I decided, that after laying on my family room couch for an hour that I was ready to go to his grave. My family wanted to know if I wanted company, I just said that I wanted to be alone but not to wait up. I might not be back until late, so don't worry and don't wait up. I stuffed a Black Flag record into my book bag along with some other items and got into my car and headed down Stratford Road. We used to play wiffle ball as boys with the Johnston brothers and their neighbors on this road. We were invincible, what happened? It seemed like every place I went I was reminded of him. The old first aid building where we would throw rocks through the windows. The park where we would go hang out with our high school girlfriends together every Saturday night and make out until our curfew's. Even the skate park where I jumped the fence and broke my ankle running from cops brought back memories. How he let me lean on him the entire way home. We cut through back yards for what seemed like an eternity just to shake them. By the time I got to the traffic light by Route 72, I was in tears. Nothing had ever made me feel this low. Nothing.

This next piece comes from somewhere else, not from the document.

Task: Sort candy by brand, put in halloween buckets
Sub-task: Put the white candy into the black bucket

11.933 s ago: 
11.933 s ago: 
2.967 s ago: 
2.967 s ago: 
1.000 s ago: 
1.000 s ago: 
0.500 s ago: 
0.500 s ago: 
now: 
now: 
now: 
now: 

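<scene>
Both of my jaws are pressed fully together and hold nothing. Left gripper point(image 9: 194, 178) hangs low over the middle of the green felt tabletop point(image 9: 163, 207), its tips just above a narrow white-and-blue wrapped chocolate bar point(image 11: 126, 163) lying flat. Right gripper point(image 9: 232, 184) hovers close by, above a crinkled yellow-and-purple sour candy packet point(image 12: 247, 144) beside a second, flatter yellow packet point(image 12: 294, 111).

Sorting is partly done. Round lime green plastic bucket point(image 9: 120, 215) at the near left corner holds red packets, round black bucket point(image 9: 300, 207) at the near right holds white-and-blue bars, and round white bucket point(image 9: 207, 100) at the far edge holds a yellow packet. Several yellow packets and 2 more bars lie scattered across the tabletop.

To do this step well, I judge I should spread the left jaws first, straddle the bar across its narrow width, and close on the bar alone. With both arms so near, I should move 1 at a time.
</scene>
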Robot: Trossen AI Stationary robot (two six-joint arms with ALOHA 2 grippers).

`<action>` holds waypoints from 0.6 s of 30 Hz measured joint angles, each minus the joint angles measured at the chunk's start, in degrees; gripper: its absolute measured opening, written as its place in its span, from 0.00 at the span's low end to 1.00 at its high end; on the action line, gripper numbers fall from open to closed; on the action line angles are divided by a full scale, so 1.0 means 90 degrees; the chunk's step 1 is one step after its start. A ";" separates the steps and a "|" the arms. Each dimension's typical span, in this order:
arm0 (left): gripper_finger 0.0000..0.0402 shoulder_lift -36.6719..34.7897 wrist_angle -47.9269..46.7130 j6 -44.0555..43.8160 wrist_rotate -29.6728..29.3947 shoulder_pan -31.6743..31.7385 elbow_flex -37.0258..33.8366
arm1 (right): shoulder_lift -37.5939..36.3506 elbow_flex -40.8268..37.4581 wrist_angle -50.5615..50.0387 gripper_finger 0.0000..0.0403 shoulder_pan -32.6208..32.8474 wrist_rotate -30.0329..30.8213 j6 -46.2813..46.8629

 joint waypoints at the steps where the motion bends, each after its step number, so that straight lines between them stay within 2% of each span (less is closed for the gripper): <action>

I made the next right onto Route 9 and finally came up to the grave yard. My grandmother and father were buried there as well as some other friends of the family. I parked on a side road and walked up. It took me a while to find his grave but I found it. It was toward the back under a pine tree. There were still flowers all around it. His tombstone read, "Theodore Allen Roose. Beloved Child and Brother. January 17th, 1985 - May 8th 2007." We called him Teddy for short. He was taller then I was. Somehow he got the height in our tiny family. I was five foot four and he was closer to 6 foot. He was strong and at sometimes a head case. Probably one of the toughest guys I've ever met. His shaved head and deep brown eyes won over any female within a mile. He was just the kind of guy who would sacrifice everything to make you happy. I miss his smile. I miss his laugh. I miss him. Everything.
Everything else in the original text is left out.